### Goal of the exercise
Nothing but the lines from the one that holds "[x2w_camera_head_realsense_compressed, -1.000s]" through the end of the material should be repeated, each exactly as it stands, and pictures stay out.

· · · ·

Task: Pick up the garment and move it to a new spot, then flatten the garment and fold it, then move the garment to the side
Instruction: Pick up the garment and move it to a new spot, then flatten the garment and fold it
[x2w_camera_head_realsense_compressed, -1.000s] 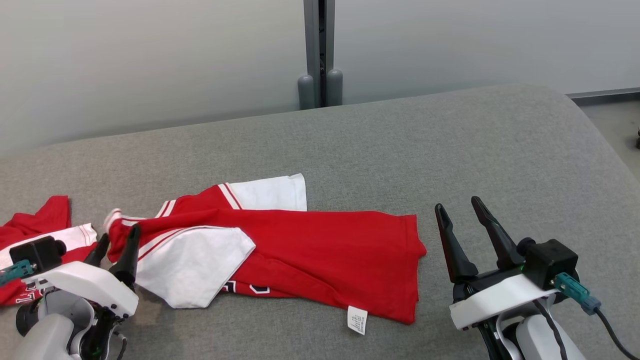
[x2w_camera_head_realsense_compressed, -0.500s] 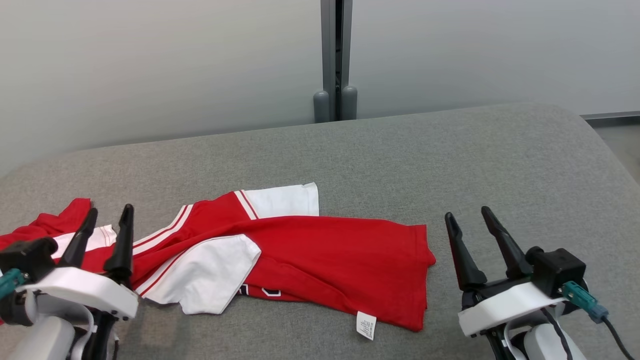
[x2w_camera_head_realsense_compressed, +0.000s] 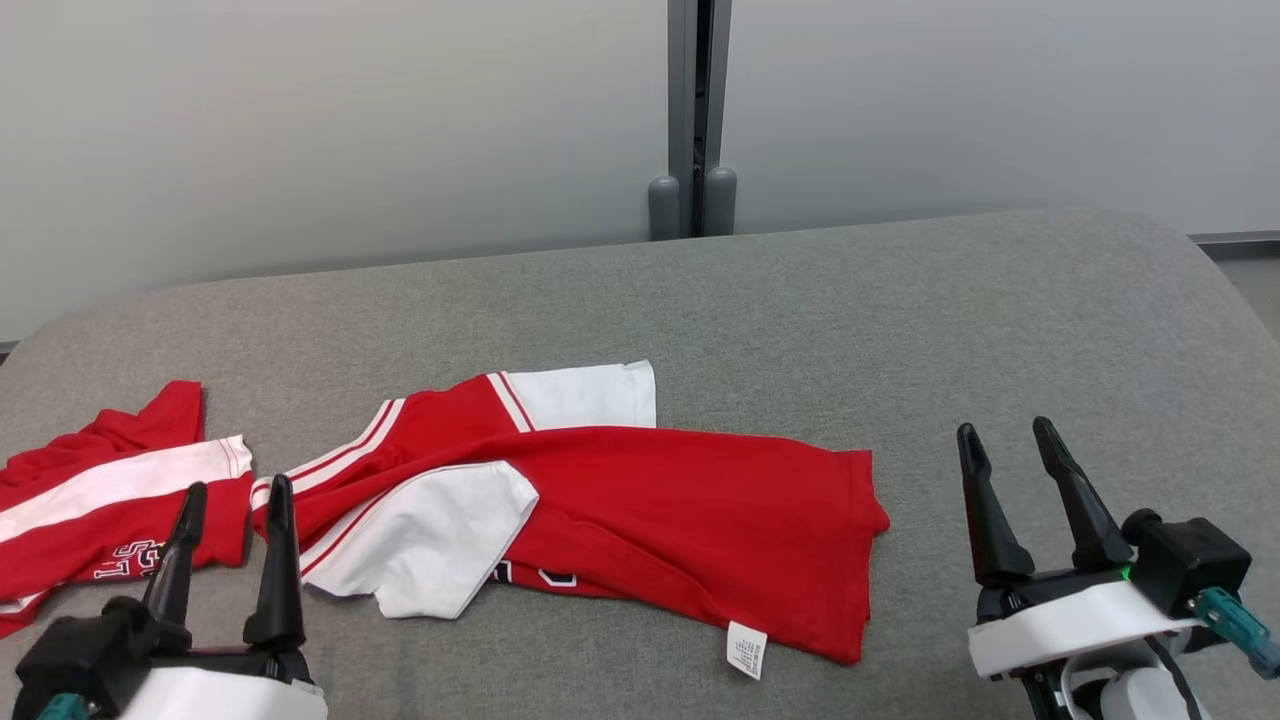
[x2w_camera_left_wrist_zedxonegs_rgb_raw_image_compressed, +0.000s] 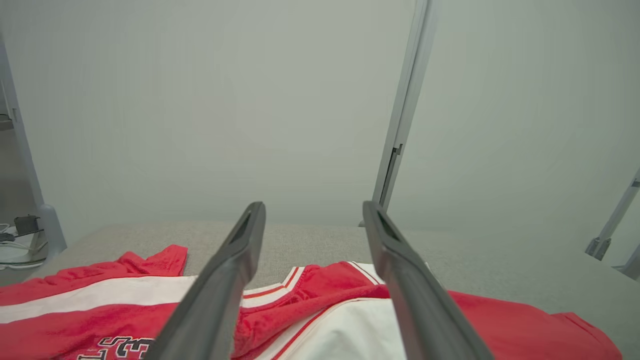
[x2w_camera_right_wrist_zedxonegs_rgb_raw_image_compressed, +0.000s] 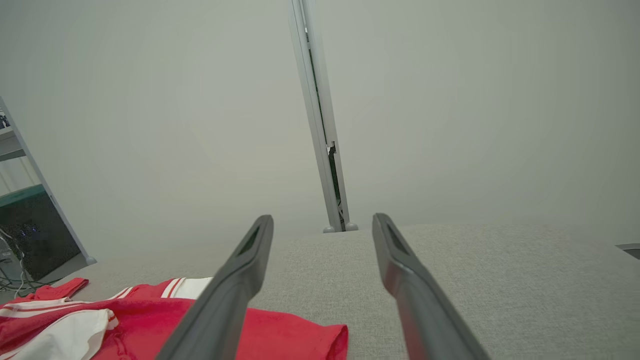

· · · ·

### Your response
[x2w_camera_head_realsense_compressed, -1.000s] 
[x2w_camera_head_realsense_compressed, -0.500s] 
[x2w_camera_head_realsense_compressed, +0.000s] 
[x2w_camera_left_wrist_zedxonegs_rgb_raw_image_compressed, +0.000s] 
[x2w_camera_right_wrist_zedxonegs_rgb_raw_image_compressed, +0.000s] 

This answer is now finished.